● What the task requires:
Every record is to be duplicated exactly as it reads, without its images.

(Extracted data entries)
──────
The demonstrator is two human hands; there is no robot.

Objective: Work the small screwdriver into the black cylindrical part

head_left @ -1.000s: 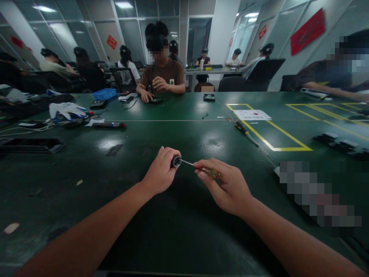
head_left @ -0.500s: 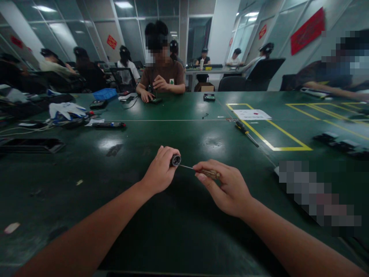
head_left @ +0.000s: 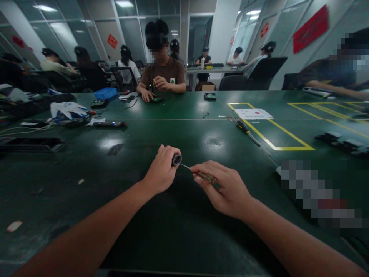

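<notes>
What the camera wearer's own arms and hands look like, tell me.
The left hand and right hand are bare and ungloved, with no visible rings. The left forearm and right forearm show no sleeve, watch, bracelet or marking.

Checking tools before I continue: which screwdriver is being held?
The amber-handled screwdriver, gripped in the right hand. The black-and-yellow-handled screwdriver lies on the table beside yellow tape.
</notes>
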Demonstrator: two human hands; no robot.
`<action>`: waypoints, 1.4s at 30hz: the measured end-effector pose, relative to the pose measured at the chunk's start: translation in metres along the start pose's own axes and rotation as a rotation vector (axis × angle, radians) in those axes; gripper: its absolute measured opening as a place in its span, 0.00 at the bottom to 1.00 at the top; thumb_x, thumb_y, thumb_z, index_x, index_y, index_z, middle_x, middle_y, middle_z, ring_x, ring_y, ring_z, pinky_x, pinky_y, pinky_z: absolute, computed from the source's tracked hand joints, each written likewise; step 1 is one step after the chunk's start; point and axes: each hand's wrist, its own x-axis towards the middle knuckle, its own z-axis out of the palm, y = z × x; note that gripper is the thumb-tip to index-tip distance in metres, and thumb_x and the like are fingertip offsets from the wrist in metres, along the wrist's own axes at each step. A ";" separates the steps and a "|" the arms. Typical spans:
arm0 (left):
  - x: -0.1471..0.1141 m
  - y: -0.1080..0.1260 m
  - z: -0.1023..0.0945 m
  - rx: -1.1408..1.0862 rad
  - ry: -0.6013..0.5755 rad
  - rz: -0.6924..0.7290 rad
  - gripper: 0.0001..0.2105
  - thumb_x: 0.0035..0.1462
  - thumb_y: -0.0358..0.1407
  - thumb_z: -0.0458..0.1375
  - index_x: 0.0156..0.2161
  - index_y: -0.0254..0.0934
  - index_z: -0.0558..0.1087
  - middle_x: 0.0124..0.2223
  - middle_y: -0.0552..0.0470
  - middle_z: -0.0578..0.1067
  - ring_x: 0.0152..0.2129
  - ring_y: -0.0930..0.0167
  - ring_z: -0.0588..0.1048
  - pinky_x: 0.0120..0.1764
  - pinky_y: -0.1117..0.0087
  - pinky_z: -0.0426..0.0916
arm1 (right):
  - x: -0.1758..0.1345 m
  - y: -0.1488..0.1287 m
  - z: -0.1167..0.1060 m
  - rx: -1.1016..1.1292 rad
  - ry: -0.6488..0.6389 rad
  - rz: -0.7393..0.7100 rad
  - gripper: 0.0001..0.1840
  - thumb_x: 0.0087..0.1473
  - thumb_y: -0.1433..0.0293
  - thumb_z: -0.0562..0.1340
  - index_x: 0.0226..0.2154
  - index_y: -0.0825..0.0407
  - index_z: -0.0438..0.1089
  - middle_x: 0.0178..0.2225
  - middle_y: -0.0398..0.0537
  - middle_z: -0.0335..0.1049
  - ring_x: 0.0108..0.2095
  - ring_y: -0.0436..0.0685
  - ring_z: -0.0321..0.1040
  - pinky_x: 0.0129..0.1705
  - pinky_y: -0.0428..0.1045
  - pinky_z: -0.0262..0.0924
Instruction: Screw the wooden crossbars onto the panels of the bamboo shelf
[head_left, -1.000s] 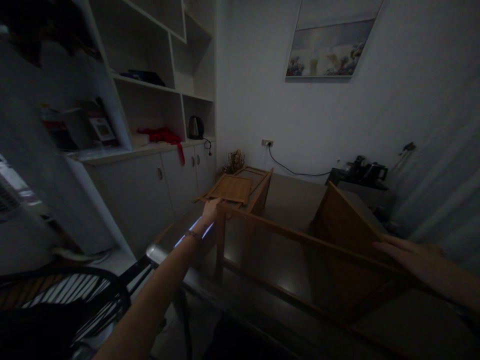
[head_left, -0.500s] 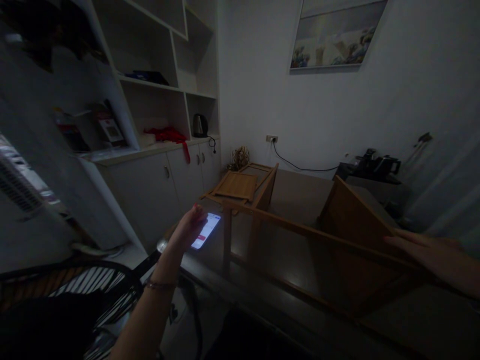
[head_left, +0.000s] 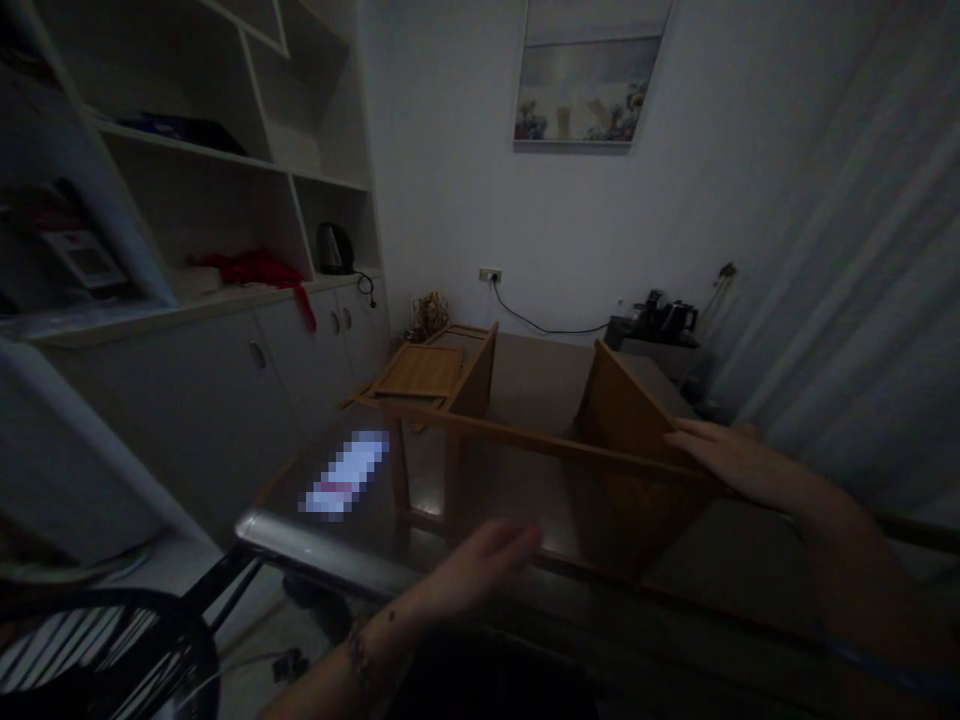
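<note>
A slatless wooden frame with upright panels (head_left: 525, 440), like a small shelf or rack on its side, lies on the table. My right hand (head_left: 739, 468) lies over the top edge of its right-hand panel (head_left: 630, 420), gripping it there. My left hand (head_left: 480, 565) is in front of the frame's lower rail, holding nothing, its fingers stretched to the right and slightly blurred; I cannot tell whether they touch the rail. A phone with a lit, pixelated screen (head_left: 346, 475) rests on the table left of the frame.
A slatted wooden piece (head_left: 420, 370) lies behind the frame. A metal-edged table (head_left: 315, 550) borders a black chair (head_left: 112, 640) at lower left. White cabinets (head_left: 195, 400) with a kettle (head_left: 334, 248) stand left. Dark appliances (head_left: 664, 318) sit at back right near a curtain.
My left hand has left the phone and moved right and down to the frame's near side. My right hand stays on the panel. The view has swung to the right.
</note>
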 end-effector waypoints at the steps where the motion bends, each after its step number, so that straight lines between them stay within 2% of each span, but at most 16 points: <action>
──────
● Reply to the task:
The demonstrator is two human hands; there is no robot.

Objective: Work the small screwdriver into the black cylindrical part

head_left @ -1.000s: 
head_left @ -0.500s: 
head_left @ +0.000s: 

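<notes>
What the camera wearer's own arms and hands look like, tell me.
The left hand and right hand are bare and ungloved, with no visible rings. The left forearm and right forearm show no sleeve, watch, bracelet or marking.

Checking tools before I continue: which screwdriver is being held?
The amber-handled screwdriver, gripped in the right hand. The black-and-yellow-handled screwdriver lies on the table beside yellow tape.
</notes>
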Demonstrator: two human hands; no robot.
`<action>`: waypoints, 1.4s at 30hz: the measured end-effector pose, relative to the pose measured at the chunk's start: translation in metres along the start pose's own axes and rotation as a rotation vector (axis × angle, radians) in those axes; gripper: its absolute measured opening as a place in its span, 0.00 at the bottom to 1.00 at the top; thumb_x, thumb_y, thumb_z, index_x, index_y, index_z, middle_x, middle_y, middle_z, ring_x, ring_y, ring_z, pinky_x, pinky_y, pinky_z: absolute, computed from the source's tracked hand joints, each written likewise; step 1 is one step after the chunk's start; point and axes: each hand's wrist, its own x-axis towards the middle knuckle, its own z-axis out of the palm, y = z × x; note that gripper is the thumb-tip to index-tip distance in metres, and thumb_x and the like are fingertip offsets from the wrist in metres, along the wrist's own axes at each step. A ";" separates the steps and a "|" the arms. Typical spans:
arm0 (left):
  - x: -0.1471..0.1141 m
  - y: -0.1080..0.1260 m
  - z: -0.1023..0.0945 m
  - rx: -1.1408..1.0862 rad
  - ry: -0.6013..0.5755 rad
  - rz: -0.6924..0.7290 rad
  - gripper: 0.0001..0.2105
  - thumb_x: 0.0035..0.1462
  - thumb_y: -0.0358..0.1407
  - thumb_z: -0.0458..0.1375
  - index_x: 0.0156..0.2161
  - index_y: -0.0254..0.0934
  - index_z: -0.0558..0.1087
  - middle_x: 0.0124..0.2223
  - middle_y: -0.0552..0.0470
  - middle_z: -0.0578..0.1067
  - ring_x: 0.0152..0.2129
  - ring_y: -0.0930..0.0167
  - ring_z: -0.0588..0.1048
  - pinky_x: 0.0120..0.1764
  - pinky_y: -0.1117..0.0087
  - pinky_z: -0.0426..0.0916
arm1 (right):
  - x: -0.1758..0.1345 m
  - y: -0.1488..0.1287 m
  - z: -0.1167..0.1060 m
  - rx: -1.1016..1.1292 rad
  - ry: -0.6488..0.6389 rad
  - rz: -0.7393..0.7100 rad
  - gripper: 0.0001..0.1840
  - thumb_x: 0.0087..0.1473
  - thumb_y: -0.1433..0.0293
  - thumb_z: -0.0562..0.1340
  - index_x: 0.0226..0.2154
  - index_y: -0.0825..0.0407
  - index_z: -0.0438..0.1089
  - middle_x: 0.0178..0.2225
  - middle_y: -0.0398..0.0537
  - middle_z: -0.0335..0.1049
  - ring_x: 0.0108..0.2095
  - ring_y: -0.0436..0.0685
  - ring_z: -0.0321..0.1040
  - pinky_x: 0.0129..0.1705
  - pinky_y: -0.0428..0.1045
  - pinky_z: -0.0262..0.0924
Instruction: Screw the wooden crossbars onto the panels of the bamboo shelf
[head_left, -1.000s] 
[head_left, -0.500s] 
[head_left, +0.000s] 
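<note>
A slatless wooden frame with upright panels (head_left: 525, 440), like a small shelf or rack on its side, lies on the table. My right hand (head_left: 739, 468) lies over the top edge of its right-hand panel (head_left: 630, 420), gripping it there. My left hand (head_left: 480, 565) is in front of the frame's lower rail, holding nothing, its fingers stretched to the right and slightly blurred; I cannot tell whether they touch the rail. A phone with a lit, pixelated screen (head_left: 346, 475) rests on the table left of the frame.
A slatted wooden piece (head_left: 420, 370) lies behind the frame. A metal-edged table (head_left: 315, 550) borders a black chair (head_left: 112, 640) at lower left. White cabinets (head_left: 195, 400) with a kettle (head_left: 334, 248) stand left. Dark appliances (head_left: 664, 318) sit at back right near a curtain.
My left hand has left the phone and moved right and down to the frame's near side. My right hand stays on the panel. The view has swung to the right.
</note>
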 end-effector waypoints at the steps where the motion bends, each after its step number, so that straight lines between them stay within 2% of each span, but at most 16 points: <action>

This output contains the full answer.